- [WHAT IS NEEDED]:
Could you print every line from the first one of the records below through the line containing "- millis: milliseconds", with both included and nothing else?
· · · ·
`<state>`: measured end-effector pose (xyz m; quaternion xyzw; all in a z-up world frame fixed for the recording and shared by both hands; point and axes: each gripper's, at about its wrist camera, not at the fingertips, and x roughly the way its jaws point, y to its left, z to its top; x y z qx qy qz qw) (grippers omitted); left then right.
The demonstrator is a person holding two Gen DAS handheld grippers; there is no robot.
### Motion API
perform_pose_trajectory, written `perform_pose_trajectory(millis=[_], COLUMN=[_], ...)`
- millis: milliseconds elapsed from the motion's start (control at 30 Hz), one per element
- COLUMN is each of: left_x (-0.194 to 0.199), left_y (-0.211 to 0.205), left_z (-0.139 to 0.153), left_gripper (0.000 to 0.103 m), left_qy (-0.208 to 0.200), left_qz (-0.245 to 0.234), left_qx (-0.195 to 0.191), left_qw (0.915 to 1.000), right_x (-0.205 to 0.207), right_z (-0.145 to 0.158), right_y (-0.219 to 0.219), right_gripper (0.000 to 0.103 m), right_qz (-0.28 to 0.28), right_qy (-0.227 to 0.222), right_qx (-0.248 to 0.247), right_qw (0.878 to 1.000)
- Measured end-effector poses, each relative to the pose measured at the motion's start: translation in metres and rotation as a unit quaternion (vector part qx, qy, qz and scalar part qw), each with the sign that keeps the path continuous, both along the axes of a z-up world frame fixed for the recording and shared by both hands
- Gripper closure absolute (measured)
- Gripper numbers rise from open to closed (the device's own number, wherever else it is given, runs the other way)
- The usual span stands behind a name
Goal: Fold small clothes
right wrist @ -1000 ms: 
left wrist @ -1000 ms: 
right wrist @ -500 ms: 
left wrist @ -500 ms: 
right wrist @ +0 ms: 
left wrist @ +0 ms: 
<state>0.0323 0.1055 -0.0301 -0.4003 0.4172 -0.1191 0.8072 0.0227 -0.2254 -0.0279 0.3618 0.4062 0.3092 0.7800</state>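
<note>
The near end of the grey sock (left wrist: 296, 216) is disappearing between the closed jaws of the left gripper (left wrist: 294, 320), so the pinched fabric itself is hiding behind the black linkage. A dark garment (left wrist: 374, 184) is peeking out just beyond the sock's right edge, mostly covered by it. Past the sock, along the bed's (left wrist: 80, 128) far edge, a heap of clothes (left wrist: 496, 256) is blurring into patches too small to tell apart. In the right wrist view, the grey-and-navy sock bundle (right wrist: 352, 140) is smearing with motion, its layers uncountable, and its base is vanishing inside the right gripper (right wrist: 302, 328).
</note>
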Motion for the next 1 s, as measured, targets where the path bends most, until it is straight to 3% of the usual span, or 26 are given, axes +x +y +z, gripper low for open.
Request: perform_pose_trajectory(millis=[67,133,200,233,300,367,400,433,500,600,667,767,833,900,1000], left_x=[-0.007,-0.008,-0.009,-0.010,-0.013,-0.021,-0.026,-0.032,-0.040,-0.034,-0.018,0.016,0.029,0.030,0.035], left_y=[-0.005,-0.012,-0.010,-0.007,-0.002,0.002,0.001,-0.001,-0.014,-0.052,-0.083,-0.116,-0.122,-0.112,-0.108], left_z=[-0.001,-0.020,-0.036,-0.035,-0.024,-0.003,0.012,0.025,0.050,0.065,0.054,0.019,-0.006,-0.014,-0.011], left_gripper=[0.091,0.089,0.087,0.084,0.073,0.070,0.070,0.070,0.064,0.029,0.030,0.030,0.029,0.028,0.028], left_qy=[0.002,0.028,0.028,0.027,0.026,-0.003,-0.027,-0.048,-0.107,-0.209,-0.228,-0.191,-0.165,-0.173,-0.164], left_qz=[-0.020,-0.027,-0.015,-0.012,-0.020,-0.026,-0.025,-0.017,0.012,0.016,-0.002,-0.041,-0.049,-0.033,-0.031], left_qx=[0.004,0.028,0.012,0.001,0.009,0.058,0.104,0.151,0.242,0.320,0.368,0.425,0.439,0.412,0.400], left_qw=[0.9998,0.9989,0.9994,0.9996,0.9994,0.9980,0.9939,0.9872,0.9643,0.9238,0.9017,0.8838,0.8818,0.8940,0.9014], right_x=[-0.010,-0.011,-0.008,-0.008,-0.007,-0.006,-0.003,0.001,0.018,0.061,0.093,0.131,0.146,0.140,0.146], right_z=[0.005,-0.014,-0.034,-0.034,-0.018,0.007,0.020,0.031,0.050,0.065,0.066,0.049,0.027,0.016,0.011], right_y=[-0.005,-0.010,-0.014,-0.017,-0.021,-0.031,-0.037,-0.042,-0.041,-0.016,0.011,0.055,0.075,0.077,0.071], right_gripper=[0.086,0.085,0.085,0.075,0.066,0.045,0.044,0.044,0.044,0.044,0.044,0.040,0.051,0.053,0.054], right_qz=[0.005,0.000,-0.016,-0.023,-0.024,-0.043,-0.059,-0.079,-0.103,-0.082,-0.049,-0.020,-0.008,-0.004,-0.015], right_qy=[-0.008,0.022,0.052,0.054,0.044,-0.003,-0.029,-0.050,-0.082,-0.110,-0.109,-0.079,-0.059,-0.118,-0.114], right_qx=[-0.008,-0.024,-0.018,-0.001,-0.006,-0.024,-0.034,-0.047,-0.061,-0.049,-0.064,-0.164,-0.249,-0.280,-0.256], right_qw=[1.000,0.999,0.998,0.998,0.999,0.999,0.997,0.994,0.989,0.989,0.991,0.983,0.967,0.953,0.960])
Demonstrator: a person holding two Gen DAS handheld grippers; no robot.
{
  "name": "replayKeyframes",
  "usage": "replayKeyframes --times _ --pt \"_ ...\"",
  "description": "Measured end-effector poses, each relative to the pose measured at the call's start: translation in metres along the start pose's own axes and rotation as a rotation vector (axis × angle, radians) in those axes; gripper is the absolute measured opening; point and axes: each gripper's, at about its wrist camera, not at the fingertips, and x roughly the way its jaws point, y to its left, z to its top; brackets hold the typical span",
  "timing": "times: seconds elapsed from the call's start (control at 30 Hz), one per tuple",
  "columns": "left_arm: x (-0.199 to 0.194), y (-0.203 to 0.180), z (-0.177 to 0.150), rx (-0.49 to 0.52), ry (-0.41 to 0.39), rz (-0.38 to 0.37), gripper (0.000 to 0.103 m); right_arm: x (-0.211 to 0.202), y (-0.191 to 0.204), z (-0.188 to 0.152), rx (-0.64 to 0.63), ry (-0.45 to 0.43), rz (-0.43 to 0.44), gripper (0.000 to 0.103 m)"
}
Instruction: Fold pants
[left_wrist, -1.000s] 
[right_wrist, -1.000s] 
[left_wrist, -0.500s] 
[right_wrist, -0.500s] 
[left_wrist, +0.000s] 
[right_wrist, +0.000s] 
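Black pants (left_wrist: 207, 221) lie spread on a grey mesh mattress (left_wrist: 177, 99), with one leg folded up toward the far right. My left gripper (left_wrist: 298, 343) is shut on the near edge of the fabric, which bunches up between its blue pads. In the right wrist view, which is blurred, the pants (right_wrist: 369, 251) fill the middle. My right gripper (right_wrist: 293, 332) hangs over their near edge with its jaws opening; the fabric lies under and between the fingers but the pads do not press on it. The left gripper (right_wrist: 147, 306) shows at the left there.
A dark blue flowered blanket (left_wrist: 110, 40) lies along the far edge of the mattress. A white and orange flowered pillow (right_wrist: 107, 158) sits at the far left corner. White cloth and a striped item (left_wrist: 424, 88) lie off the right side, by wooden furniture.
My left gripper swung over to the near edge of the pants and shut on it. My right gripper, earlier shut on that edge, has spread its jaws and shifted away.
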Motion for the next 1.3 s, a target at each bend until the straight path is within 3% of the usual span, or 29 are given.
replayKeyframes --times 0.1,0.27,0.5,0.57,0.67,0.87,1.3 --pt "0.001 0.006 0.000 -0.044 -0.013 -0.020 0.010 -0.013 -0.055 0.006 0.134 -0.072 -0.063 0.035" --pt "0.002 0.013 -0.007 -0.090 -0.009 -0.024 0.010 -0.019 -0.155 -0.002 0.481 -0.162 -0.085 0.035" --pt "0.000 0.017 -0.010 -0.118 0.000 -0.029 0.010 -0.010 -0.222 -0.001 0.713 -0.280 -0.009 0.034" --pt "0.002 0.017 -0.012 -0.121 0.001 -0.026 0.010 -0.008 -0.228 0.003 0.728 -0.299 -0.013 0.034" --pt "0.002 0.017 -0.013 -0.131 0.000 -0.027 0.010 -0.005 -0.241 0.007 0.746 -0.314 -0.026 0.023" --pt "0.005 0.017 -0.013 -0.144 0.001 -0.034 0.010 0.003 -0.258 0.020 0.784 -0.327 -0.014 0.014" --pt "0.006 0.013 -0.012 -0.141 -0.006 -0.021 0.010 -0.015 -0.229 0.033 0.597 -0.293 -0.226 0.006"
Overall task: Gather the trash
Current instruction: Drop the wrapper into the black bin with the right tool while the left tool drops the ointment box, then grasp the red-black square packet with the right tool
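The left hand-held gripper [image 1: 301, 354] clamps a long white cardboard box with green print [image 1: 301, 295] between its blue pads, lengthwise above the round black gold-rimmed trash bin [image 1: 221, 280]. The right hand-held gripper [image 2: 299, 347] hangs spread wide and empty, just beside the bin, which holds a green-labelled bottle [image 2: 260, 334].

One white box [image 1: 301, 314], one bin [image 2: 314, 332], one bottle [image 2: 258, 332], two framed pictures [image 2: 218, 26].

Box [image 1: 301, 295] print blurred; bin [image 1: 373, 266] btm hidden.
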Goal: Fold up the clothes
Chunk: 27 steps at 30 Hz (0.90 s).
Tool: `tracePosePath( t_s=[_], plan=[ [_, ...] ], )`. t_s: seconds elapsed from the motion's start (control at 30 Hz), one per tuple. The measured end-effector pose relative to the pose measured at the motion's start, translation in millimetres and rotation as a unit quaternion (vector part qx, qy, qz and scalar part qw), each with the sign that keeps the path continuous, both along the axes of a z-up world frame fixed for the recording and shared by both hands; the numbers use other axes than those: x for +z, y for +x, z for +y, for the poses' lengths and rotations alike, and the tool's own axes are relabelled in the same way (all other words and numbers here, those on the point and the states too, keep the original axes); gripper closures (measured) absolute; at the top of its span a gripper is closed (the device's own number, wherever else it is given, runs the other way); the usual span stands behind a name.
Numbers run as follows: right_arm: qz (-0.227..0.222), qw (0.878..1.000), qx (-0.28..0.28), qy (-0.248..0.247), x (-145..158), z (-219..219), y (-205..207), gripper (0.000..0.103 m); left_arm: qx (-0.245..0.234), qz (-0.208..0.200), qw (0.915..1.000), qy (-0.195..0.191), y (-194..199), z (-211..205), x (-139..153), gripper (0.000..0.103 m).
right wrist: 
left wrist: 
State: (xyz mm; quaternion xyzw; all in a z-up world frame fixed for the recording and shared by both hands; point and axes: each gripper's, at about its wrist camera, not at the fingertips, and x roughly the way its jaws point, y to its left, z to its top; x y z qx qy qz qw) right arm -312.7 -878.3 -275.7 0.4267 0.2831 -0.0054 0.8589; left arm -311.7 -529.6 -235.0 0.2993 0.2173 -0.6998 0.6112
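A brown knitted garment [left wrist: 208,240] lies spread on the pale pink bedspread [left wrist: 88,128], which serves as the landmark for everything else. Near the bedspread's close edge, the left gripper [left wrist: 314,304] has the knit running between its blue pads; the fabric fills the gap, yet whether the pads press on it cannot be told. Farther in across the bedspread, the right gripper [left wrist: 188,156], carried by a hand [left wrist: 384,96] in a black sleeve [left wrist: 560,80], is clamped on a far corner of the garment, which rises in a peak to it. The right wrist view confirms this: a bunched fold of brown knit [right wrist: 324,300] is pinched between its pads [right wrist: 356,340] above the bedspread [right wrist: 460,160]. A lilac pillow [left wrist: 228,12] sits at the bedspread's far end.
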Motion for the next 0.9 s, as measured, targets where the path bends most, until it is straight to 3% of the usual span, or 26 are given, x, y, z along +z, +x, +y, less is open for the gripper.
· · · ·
- [YOUR RESPONSE]:
`<state>`: measured end-effector pose (xyz m; quaternion xyzw; all in a z-up world frame fixed for the recording and shared by both hands; point and axes: each gripper's, at about its wrist camera, not at the fingertips, and x roughly the way its jaws point, y to its left, z to its top; x y z qx qy qz qw) (grippers omitted); left then right.
The demonstrator is a person holding two Gen DAS handheld grippers; there is no robot.
### Motion API
perform_pose_trajectory, written `perform_pose_trajectory(millis=[_], COLUMN=[_], ...)`
- millis: milliseconds elapsed from the motion's start (control at 30 Hz), one per element

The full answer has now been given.